Presídio de Gericinó, em Bangu, na Zona Oeste do Rio
Reprodução/TV Globo
O governador em exercício do Rio, o desembargador Ricardo Couto de Castro, demitiu 4 policiais penais. A medida foi publicada no Diário Oficial do Estado desta quinta-feira (30).
Entre os demitidos está um agente investigado pela Polícia Civil do RJ e pelo Ministério Público do RJ num esquema de propinas e golpes do falso sequestro comandados pela facção “Povo de Israel” de dentro dos presídios fluminenses.

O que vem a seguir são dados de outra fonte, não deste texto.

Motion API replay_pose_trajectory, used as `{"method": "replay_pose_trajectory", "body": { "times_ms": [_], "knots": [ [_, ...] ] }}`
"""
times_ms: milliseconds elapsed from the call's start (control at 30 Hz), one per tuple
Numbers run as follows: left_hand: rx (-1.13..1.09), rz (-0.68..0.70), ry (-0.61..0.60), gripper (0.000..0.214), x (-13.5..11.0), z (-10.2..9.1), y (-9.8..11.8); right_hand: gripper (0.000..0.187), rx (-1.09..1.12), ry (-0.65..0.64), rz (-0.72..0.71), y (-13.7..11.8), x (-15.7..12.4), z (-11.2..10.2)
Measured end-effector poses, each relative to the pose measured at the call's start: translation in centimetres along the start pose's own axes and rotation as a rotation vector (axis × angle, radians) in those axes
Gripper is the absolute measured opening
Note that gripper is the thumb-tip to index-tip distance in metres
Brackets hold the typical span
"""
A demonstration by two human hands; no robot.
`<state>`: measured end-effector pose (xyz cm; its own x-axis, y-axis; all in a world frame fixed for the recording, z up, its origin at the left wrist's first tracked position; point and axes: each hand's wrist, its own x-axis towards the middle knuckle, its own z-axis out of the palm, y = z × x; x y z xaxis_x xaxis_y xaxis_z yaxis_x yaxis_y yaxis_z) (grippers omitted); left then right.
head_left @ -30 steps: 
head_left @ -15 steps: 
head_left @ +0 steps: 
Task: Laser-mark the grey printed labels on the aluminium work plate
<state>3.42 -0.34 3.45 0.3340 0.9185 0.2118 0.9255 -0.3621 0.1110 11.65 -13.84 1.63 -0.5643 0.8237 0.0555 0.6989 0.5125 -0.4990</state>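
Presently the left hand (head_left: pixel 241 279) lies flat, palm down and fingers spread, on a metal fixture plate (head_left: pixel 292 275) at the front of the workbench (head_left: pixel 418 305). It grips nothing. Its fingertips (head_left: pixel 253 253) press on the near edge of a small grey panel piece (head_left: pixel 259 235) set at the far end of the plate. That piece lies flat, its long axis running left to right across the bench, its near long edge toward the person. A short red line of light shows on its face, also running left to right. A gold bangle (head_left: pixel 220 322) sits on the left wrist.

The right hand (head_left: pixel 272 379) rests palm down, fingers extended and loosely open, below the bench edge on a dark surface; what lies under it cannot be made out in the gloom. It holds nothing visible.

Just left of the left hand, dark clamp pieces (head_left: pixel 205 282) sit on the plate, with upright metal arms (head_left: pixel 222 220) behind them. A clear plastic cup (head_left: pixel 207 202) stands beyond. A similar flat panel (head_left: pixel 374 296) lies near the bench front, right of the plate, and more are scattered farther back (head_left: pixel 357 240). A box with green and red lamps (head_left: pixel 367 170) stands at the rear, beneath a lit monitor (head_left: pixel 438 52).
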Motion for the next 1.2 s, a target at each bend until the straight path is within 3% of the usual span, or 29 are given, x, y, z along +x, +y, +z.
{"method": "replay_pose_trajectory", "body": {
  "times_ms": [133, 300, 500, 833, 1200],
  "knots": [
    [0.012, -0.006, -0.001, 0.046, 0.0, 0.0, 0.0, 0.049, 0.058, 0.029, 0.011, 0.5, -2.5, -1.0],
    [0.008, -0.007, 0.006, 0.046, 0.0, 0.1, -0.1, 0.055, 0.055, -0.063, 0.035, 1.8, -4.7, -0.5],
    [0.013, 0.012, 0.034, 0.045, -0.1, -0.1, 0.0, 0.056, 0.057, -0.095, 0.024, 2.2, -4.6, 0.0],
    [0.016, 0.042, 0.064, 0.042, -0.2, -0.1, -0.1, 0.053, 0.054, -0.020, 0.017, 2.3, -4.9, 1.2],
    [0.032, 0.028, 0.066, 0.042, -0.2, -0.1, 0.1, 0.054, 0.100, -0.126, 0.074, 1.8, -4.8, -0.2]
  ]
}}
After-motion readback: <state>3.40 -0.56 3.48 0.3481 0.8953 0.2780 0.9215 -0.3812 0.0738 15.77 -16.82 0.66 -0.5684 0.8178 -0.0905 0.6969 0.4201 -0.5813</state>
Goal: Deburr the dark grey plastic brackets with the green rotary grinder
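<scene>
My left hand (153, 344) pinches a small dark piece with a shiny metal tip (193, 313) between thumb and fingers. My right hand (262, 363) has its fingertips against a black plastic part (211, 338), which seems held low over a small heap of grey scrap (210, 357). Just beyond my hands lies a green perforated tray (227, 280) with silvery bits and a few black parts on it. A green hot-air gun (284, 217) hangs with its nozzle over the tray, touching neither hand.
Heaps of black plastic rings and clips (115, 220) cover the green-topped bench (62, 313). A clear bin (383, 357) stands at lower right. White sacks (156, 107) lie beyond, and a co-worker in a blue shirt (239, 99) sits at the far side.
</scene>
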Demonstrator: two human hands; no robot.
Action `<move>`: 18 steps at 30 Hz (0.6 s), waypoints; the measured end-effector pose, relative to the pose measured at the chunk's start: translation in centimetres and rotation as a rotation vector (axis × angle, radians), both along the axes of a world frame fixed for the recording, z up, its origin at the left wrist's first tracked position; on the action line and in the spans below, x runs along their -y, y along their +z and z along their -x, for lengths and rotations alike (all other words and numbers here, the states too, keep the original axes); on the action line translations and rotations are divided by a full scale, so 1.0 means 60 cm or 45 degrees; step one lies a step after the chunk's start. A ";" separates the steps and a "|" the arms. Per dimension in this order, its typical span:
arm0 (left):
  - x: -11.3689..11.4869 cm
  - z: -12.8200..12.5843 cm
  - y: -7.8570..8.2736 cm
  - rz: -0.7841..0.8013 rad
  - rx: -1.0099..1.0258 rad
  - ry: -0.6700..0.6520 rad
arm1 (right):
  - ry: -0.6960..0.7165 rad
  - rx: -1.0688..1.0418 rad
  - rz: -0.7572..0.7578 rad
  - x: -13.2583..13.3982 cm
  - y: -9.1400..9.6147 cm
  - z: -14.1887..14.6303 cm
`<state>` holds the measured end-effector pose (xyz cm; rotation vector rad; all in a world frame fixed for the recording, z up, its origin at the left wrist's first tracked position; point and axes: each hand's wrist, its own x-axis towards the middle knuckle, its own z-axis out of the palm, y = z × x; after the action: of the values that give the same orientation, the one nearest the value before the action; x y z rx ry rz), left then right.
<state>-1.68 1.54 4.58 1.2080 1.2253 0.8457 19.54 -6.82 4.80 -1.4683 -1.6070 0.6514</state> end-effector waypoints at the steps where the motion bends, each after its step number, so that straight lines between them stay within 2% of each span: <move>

🔎 O “Povo de Israel” é um grupo criminoso formado há 20 anos e que, hoje, domina cerca de 18 mil detentos em 13 unidades, segundo os investigadores — 42% da população carcerária do estado.
As demissões ocorreram após a Corregedoria da Secretaria de Polícia Penal emitir um parecer pelos desligamentos dos agentes. Todos os quatro eram alvos de processos administrativos disciplinares (PADs).
Os demitidos são: João Paulo de Souza Nascimento, Denilson Barbosa, Diego Leite de Araújo e Adriano Moraes da Cunha.
R$ 70 milhões em golpes
Em 2024, João Paulo e 4 outros policiais penais foram alvos de uma operação contra a ação criminosa de presidiários munidos de telefones celulares. A quadrilha domina mais de 40% da população carcerária do estado.
A operação revelou que a quadrilha movimentou quase R$ 70 milhões em dois anos. A maior parte desse dinheiro veio de golpes por celular. Quem deveria impedir a entrada desses aparelhos na cadeia não fiscaliza.
Segundo as investigações, os bandidos contaram com a ajuda de policiais penais, que receberam propina de cerca de R$ 400 mil para facilitar a entrada dos celulares.
Por determinação da Justiça do RJ, João Paulo e os outros policiais penais foram afastados das funções.